Required work:
Please write out the entire listing below exactly, excluding its pictures.

Dataset content:
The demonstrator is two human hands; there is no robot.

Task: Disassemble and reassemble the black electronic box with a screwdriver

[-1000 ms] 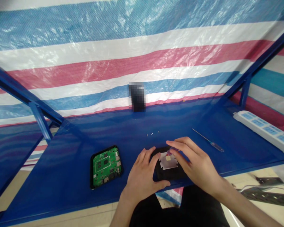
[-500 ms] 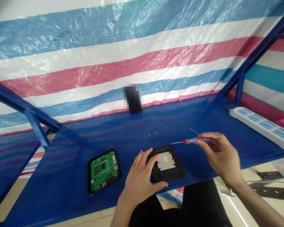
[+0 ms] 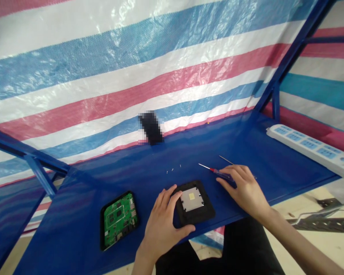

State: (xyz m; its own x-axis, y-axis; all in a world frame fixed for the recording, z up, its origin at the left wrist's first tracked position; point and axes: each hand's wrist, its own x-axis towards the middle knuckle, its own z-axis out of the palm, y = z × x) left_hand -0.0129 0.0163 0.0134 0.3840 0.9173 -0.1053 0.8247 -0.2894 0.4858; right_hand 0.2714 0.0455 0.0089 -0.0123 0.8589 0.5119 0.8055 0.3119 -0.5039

Response area:
The demonstrator is two human hands; there is no robot.

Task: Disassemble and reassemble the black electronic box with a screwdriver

[-1000 ms] 
[-500 ms] 
[+0 ms] 

State: (xyz m; its own x-axis, y-axis; all in a world frame fixed for the recording, z up, its origin at the left wrist's first tracked position; point and axes: each hand's wrist, its own x-axis towards the middle knuckle, its own z-axis out of the palm, y = z × x) left_hand -0.0129 0.0163 0.0134 0.3840 0.9173 -0.1053 0.8247 -0.2894 0.4858; right_hand 0.2714 0.0455 0.0089 -0.0123 0.8589 0.5119 0.8055 0.3119 -0.5039

The exercise closes with this answer.